Une première extension pour absorber la croissance actuelle
Selon le ministère géorgien de l’Économie, environ 1 000 m² d’espaces opérationnels et administratifs doivent être ajoutés au terminal existant de 8 000 m². L’ensemble des travaux en cours et déjà réalisés doit permettre d’augmenter la capacité globale de l’aéroport de Batoumi d’environ 22 à 25 %.
Cette phase vise donc d’abord à répondre à une pression concrète : le trafic a déjà fortement progressé. Le ministère indique que l’aéroport a accueilli 1 230 200 passagers en 2025, soit 29 % de plus qu’en 2024.
De 1,3 million à environ 1,7 million de passagers
Les informations relayées par la presse économique internationale précisent que TAV Georgia prévoit un investissement d’environ 5 millions de dollars pour moderniser et agrandir l’infrastructure actuelle.
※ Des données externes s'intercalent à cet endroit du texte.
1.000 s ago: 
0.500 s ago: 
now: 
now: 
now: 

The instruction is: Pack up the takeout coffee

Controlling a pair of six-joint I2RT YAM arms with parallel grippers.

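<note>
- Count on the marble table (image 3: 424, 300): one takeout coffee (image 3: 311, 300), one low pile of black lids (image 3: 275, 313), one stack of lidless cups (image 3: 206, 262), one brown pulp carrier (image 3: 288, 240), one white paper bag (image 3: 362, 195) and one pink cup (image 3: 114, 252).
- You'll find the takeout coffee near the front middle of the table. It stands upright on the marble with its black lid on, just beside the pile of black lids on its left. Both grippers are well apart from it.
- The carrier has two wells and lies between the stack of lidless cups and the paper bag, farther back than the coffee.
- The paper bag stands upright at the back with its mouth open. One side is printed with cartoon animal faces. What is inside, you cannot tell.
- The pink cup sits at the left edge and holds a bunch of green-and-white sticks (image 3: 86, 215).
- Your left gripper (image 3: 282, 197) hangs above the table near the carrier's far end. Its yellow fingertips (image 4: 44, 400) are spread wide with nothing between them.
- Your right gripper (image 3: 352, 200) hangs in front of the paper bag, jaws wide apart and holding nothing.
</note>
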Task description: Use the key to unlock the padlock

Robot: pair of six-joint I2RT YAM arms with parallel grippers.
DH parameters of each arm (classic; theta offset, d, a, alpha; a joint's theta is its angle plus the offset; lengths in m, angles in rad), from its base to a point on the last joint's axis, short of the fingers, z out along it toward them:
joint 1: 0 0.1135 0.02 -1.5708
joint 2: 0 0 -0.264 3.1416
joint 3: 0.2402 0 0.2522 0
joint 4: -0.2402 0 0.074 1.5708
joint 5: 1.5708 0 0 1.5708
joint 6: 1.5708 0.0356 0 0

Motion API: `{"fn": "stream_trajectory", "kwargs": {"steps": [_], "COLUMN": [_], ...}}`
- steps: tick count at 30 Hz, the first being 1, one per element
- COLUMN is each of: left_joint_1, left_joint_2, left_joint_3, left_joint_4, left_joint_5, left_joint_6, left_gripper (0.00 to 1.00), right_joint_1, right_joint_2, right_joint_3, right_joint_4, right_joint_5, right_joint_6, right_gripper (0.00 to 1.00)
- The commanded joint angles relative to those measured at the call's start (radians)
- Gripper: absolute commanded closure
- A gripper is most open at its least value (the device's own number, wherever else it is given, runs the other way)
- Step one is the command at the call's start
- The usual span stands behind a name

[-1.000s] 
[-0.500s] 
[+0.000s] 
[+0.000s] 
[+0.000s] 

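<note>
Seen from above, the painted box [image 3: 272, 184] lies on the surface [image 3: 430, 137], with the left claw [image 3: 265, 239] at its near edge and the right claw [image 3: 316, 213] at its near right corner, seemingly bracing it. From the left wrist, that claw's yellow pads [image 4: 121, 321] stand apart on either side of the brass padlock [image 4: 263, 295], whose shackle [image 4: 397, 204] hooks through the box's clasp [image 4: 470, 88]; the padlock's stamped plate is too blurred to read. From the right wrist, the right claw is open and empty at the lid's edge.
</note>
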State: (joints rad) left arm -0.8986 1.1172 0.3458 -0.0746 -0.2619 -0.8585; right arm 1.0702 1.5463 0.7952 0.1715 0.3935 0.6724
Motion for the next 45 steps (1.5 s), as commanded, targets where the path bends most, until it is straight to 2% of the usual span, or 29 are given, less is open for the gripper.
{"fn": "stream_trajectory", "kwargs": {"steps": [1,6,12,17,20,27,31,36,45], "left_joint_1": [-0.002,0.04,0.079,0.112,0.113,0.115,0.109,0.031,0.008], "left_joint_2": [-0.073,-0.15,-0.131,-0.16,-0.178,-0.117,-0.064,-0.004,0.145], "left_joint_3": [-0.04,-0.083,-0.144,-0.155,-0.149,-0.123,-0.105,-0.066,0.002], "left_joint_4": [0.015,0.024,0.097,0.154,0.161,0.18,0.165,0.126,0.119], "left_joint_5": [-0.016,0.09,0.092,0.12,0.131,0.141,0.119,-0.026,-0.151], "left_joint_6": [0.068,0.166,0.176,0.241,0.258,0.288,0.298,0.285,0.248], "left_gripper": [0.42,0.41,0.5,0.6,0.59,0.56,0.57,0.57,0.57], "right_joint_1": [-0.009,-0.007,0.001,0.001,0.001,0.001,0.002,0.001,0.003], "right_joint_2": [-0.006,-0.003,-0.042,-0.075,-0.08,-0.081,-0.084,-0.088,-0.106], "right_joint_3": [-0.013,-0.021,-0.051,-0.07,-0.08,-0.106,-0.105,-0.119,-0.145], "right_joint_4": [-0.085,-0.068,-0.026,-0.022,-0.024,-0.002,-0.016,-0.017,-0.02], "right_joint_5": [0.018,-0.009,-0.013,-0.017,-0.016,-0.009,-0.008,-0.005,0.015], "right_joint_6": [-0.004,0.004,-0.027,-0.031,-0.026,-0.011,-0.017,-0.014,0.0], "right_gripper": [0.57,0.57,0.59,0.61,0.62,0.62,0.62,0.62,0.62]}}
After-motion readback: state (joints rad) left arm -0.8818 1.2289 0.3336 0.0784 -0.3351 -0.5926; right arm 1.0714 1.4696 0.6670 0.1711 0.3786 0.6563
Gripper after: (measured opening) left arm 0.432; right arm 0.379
L’objectif annoncé est d’ajouter environ 400 000 passagers de capacité annuelle, pour passer d’environ 1,3 million à 1,7 million.
Les travaux concernent les zones de départ et d’arrivée. Le nombre de comptoirs d’enregistrement doit passer de 14 à 18, tandis que les installations de contrôle des passeports sont renforcées. L’enjeu est simple : réduire les frictions au moment où Batoumi attire davantage de visiteurs.
Une vision plus large : préparer un aéroport de destination touristique
Il faut distinguer cette première extension de la vision plus large évoquée autour de l’aéroport. Des discussions portent aussi sur l’agrandissement du terminal existant et la construction d’un nouveau terminal, avec une ambition beaucoup plus importante à moyen terme.
Certaines sources locales évoquent une capacité qui pourrait atteindre 4 millions de passagers après une phase plus large d’expansion. Ce chiffre ne correspond pas à la seule extension court terme de 22 à 25 %, mais à une trajectoire de développement plus ambitieuse.
Pourquoi c’est important pour l’immobilier à Batoumi
L’accessibilité est un facteur central dans l’analyse d’un marché immobilier touristique. Plus une ville est facile à rejoindre, plus elle peut élargir sa clientèle : voyageurs courts séjours, familles, expatriés, investisseurs, télétravailleurs et clientèle régionale.
À Batoumi, cette logique est particulièrement importante car la ville se positionne comme une destination de la mer Noire en pleine transformation. L’aéroport n’est pas seulement une porte d’entrée : il conditionne une partie de la demande locative, de l’occupation hôtelière et de la profondeur du marché.
Un signal favorable pour les actifs opérés
Pour les résidences gérées, appart-hôtels et projets liés à l’hospitalité, l’amélioration de l’infrastructure aérienne est un signal favorable. Elle peut soutenir la fréquentation, améliorer la visibilité internationale et encourager l’ouverture de nouvelles lignes.
Mais cela ne suffit pas à valider n’importe quel achat. Un bon projet immobilier doit toujours être analysé selon son emplacement, son prix, son gestionnaire, ses charges, son contrat, sa date de livraison et ses hypothèses de rentabilité.
Ce qu’un investisseur doit retenir
L’agrandissement de l’aéroport confirme une tendance de fond : Batoumi absorbe une croissance touristique réelle et cherche à structurer ses infrastructures en conséquence. C’est positif pour le marché, mais ce n’est pas une garantie automatique de rendement.
La bonne lecture est donc la suivante : l’aéroport renforce le contexte macro de Batoumi, tandis que la qualité de l’investissement se décide projet par projet. Pour un acheteur, l’enjeu reste de relier cette dynamique à un actif précis, dans une zone précise, avec un modèle d’exploitation réaliste.